Falling Behind

The Cost of Ideation

“Assume this is the worst AI you will ever use.” – Ethan Mollick, Co-Intelligence: Living and Working with AI

As I dive down the rabbit hole of EaaPL, I’ve spent my time thinking about how I would personally like this system to work. I really only have time to focus on this on the weekends, so I sit on my couch listening to audiobooks and dividing my thoughts between doodling in system architecture and weighing the ethics and morality of the Culture versus the new economy of the Star Trek universe (as you can tell, I am fun at parties). This is a pleasant enough way to spend my time, but this sort of ideation comes at a cost: time.

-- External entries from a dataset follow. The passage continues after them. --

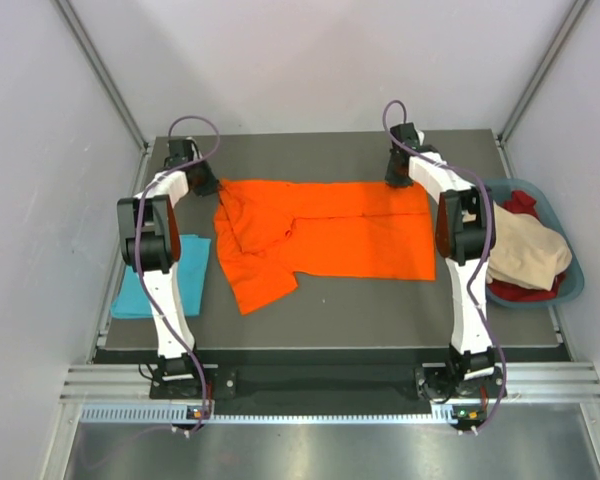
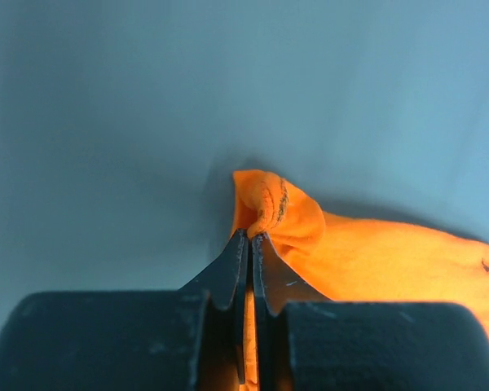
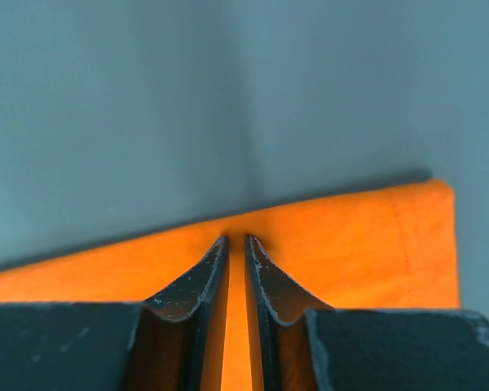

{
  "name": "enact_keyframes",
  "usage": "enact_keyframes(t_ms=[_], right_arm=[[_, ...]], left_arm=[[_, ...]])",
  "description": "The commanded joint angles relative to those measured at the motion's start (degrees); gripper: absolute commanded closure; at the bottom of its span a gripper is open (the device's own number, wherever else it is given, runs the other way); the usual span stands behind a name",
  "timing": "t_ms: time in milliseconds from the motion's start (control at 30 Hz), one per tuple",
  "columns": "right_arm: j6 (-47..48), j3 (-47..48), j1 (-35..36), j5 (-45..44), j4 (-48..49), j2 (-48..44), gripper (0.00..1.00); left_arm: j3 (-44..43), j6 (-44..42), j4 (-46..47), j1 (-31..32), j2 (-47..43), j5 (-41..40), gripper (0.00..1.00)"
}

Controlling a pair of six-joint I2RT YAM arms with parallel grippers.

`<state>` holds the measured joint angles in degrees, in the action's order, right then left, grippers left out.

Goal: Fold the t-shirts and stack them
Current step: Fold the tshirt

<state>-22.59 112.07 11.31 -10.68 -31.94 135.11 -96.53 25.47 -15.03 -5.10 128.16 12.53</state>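
Your left gripper pinches the orange t-shirt tight; your right gripper sits nearly closed over its hem, hold unclear

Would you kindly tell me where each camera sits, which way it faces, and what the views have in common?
Top: fixed above and behind the bases, looking down on the table, orange shirt, blue shirt and basket; left arm and right arm show whole.
Left wrist: on that arm, looking along the left gripper, shut on the shirt's corner.
Right wrist: on that arm, looking along the right gripper, jaws nearly together at the shirt's edge.
Shared: all see the orange shirt.
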Motion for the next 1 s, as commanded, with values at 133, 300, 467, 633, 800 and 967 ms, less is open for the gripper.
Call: enact_keyframes(t_ms=[133, 300, 467, 633, 800, 967], right_arm=[[-1.1, 3.8, -2.3, -2.9, -4.6, 3.2, 0.87], [-0.4, 2.5, -2.2, -2.2, -2.3, 2.4, 0.87], [-0.4, 1.7, -2.3, -1.0, -0.8, 1.8, 0.87], [-0.2, 1.5, -2.3, -0.3, -0.8, 1.8, 0.87], [0.2, 1.3, -2.3, -0.3, -0.6, 1.6, 0.87], [0.1, 1.1, -2.3, -0.1, -0.5, 1.6, 0.87]], left_arm=[[-2.4, 2.3, 3.7, -1.8, 0.9, 5.6, 0.71], [-2.3, 3.8, 5.2, -1.8, -0.5, 9.8, 0.61], [-5.2, 4.1, 2.7, -1.8, 1.0, 9.3, 0.60], [-3.8, 6.2, 4.7, -2.3, 0.0, 11.5, 0.61], [-5.7, 6.6, 1.0, -2.5, -0.6, 8.2, 0.62], [-6.1, 7.5, 1.0, -2.7, 1.1, 7.2, 0.62]])
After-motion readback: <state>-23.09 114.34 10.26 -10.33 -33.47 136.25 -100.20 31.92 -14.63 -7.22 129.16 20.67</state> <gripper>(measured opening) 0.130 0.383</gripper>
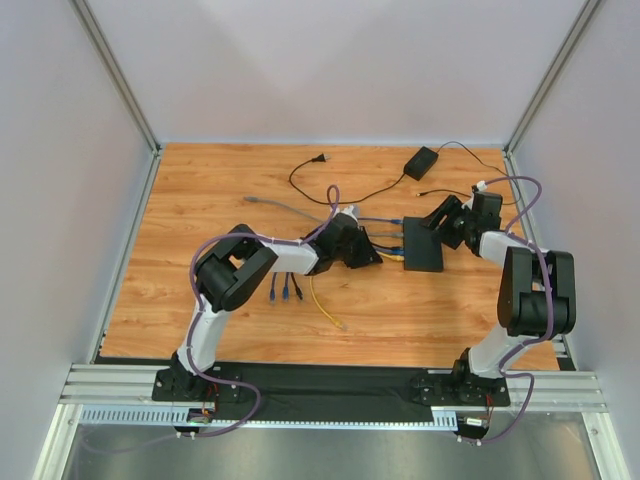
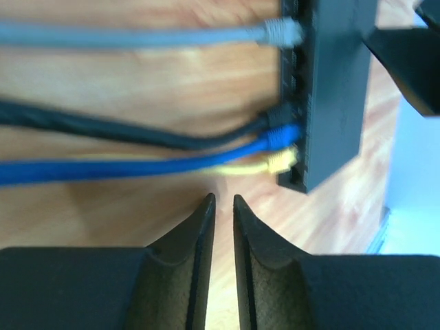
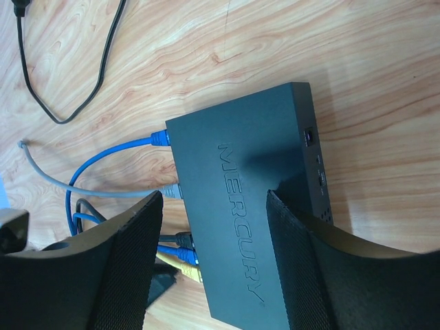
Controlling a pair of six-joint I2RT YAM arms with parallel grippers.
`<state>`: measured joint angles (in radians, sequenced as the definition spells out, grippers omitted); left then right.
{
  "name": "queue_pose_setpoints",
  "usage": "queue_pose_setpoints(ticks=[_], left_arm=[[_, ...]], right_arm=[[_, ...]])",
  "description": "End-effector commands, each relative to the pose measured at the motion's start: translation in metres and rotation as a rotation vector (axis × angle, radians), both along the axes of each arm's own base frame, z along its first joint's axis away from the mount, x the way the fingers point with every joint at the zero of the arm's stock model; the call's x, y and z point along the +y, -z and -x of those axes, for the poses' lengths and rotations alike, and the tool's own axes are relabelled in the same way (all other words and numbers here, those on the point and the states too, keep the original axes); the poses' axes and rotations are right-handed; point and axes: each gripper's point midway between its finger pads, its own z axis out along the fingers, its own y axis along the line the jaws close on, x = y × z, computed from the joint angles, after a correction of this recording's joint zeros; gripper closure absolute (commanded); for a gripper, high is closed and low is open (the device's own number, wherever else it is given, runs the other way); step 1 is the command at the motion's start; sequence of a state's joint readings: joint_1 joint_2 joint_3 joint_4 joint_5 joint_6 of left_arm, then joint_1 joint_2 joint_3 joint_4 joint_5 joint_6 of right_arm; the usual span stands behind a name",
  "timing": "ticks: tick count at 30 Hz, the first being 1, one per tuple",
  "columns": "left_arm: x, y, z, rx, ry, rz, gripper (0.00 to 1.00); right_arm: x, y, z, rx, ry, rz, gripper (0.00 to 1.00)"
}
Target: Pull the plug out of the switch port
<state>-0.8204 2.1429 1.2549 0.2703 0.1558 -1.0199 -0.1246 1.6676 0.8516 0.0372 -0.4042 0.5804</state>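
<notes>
**Top view with both wrist views, read left to right.** The left arm (image 1: 245, 265) reaches rightward across the wooden table (image 1: 180, 200). Loose blue cable ends (image 1: 285, 292) and a yellow cable (image 1: 325, 305) lie on the near side of it.

The left fingers (image 2: 196, 234) are almost together. Only a narrow slit separates them and nothing is in it. Their tips point at the port edge and stop short of it. They are nearest the yellow plug (image 2: 280, 161) but clear of it.

The switch (image 1: 422, 248) lies flat on the table right of centre, between the two arm ends, with its port edge facing left. Five plugs sit in that edge. From far to near they are the far blue plug (image 3: 159, 137), gray plug (image 2: 278, 31), black plug (image 2: 275, 117), blue plug (image 2: 282, 134) and yellow plug.

Beyond the switch, near the far edge, lies the adapter (image 1: 421, 160). Its black cord (image 1: 300, 188) trails left to a mains plug (image 1: 320, 158).

The right fingers (image 3: 130, 268) are spread wide over the switch's lettered top and grasp nothing. It cannot be told whether they touch the top.
</notes>
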Motion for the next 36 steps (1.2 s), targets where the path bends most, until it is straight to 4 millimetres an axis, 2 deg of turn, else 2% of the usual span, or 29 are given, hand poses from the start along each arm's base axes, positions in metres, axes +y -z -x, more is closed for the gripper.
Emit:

My ideas fall behind at a rate faster than they can be expressed, especially big ideas. This is a natural occurrence; from an objective standpoint, I am a single intelligence operating for 4–6 hours once a week. I am co-intelligent (whatever “intelligence” means), augmented by my own LLM chat system (model of the week), run on my own server. Don’t be impressed; it is really a hobby setup, mostly for messing around with different tech and blowing out the cobwebs of the workweek.

In the meantime, collectives of intelligence collaborate, implementing real-world solutions as a matter of business, pushing through the theoretical and on to the practical. When I read papers like Agent Flow, I must stop and consider the cost of my ideation. Have I wasted my time thinking about this?

I have spent my only real currency on this effort, and as a well-trained capitalist, I begin to think about my ROI here. Luckily, I can maximize my returns by considering what that time has bought. First off, entertainment and self-care have real value, and the exercise of the mind is probably worthwhile, at least poetically.

To realize the value of this kind of falling behind, I must convert my short-term gains into sustainable long-term investments—the kind you can rely on as age makes work less appealing and the mind and body are less able to provide labor. I need to spend time in such a way that I can say with confidence, I am the worst intelligence I will ever be.